With pictures left out, set down exactly the lines from the line containing "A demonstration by" through the last line of the data.
BEGIN Data section
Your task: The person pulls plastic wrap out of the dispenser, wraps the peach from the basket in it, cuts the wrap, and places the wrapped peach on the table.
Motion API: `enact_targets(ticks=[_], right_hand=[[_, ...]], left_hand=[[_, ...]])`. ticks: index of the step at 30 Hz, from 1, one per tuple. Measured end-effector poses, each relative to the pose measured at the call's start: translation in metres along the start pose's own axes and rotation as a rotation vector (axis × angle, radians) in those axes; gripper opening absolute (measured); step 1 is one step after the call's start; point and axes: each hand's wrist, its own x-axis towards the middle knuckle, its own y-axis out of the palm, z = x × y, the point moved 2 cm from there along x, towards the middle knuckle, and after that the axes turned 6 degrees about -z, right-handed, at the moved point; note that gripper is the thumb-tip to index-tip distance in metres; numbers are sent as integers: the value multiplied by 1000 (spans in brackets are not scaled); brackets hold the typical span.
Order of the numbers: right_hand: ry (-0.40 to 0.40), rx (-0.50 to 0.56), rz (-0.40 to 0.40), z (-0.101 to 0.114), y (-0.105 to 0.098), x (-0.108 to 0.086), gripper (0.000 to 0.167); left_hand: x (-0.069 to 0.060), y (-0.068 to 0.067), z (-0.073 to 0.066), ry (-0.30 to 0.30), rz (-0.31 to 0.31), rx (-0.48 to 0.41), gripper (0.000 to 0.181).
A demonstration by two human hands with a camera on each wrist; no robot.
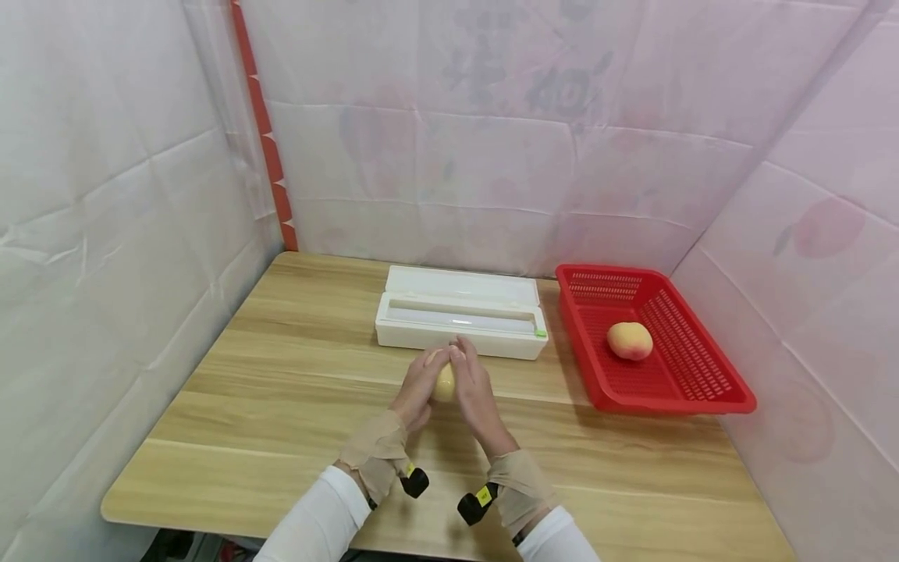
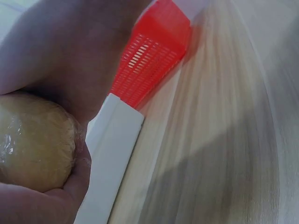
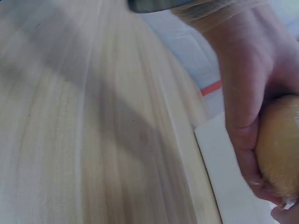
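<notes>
A pale yellow peach (image 1: 444,385) wrapped in clear, wrinkled cling film is between my two hands, above the table just in front of a white box. My left hand (image 1: 416,388) curls round its left side, and my right hand (image 1: 479,392) holds it from the right, with the fingertips of both hands close together at the top. Glossy creases of film show on the peach (image 2: 35,142) in the left wrist view. In the right wrist view, the left hand (image 3: 247,88) wraps round the fruit, and film bunches by the fingertips.
The white cling film box (image 1: 456,340) stands behind my hands, its lid (image 1: 463,286) tipped back and a roll visible inside. At the right, a red plastic basket (image 1: 586,351) holds another peach (image 1: 630,341). White sheeting (image 1: 492,156) encloses the wooden table (image 1: 281,406) behind and at both sides.
</notes>
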Motion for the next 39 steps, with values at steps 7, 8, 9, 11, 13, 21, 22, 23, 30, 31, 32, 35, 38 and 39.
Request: enact_targets(ticks=[7,8,9,11,13,21,22,23,30,31,32,35,38,39], right_hand=[[-144,-53,-44,-1,0,3,55],[-160,-51,-42,-2,0,3,55],[-174,-49,-39,-2,0,3,54],[-196,-44,-28,-4,0,2,54],[-219,-41,-26,-7,2,1,53],[-296,-33,-74,-12,8,0,49],[-303,-34,-76,-13,9,0,48],[-310,-39,-79,-13,10,0,47],[-238,-26,-1,-13,12,-1,51],[-212,-23,21,-14,12,-1,53],[-189,-22,42,-15,11,-2,54],[-120,-21,91,-18,9,-6,59],[-62,-10,128,-24,9,-10,65],[-48,-5,137,-26,10,-12,67]], left_hand=[[2,-1,-4,-152,101,-118,62],[2,-1,-4,-171,111,-117,65],[2,-1,-4,-190,110,-112,67],[3,-2,-3,-211,88,-94,67],[3,-3,-2,-209,59,-83,64],[1,-7,-2,-134,10,-18,62],[1,-8,-2,-124,-1,-3,62],[1,-8,-2,-113,-14,12,61],[2,-16,-4,-52,-76,80,55],[2,-18,-4,-48,-80,86,55],[3,-20,-3,-48,-89,87,55],[6,-25,-4,-59,-112,33,52],[9,-29,-7,-66,-120,-90,50],[10,-30,-9,-65,-118,-127,50]])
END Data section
Solution for this problem:
A demonstration by two human hands with a camera on each wrist; no robot.
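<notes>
A pale yellow peach (image 1: 444,385) wrapped in clear, wrinkled cling film is between my two hands, above the table just in front of a white box. My left hand (image 1: 416,388) curls round its left side, and my right hand (image 1: 479,392) holds it from the right, with the fingertips of both hands close together at the top. Glossy creases of film show on the peach (image 2: 35,142) in the left wrist view. In the right wrist view, the left hand (image 3: 247,88) wraps round the fruit, and film bunches by the fingertips.
The white cling film box (image 1: 456,340) stands behind my hands, its lid (image 1: 463,286) tipped back and a roll visible inside. At the right, a red plastic basket (image 1: 586,351) holds another peach (image 1: 630,341). White sheeting (image 1: 492,156) encloses the wooden table (image 1: 281,406) behind and at both sides.
</notes>
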Motion for the next 39 steps, with values at steps 7, 8, 9, 11, 13, 21, 22, 23, 30, 31, 32, 35, 38 and 39.
Request: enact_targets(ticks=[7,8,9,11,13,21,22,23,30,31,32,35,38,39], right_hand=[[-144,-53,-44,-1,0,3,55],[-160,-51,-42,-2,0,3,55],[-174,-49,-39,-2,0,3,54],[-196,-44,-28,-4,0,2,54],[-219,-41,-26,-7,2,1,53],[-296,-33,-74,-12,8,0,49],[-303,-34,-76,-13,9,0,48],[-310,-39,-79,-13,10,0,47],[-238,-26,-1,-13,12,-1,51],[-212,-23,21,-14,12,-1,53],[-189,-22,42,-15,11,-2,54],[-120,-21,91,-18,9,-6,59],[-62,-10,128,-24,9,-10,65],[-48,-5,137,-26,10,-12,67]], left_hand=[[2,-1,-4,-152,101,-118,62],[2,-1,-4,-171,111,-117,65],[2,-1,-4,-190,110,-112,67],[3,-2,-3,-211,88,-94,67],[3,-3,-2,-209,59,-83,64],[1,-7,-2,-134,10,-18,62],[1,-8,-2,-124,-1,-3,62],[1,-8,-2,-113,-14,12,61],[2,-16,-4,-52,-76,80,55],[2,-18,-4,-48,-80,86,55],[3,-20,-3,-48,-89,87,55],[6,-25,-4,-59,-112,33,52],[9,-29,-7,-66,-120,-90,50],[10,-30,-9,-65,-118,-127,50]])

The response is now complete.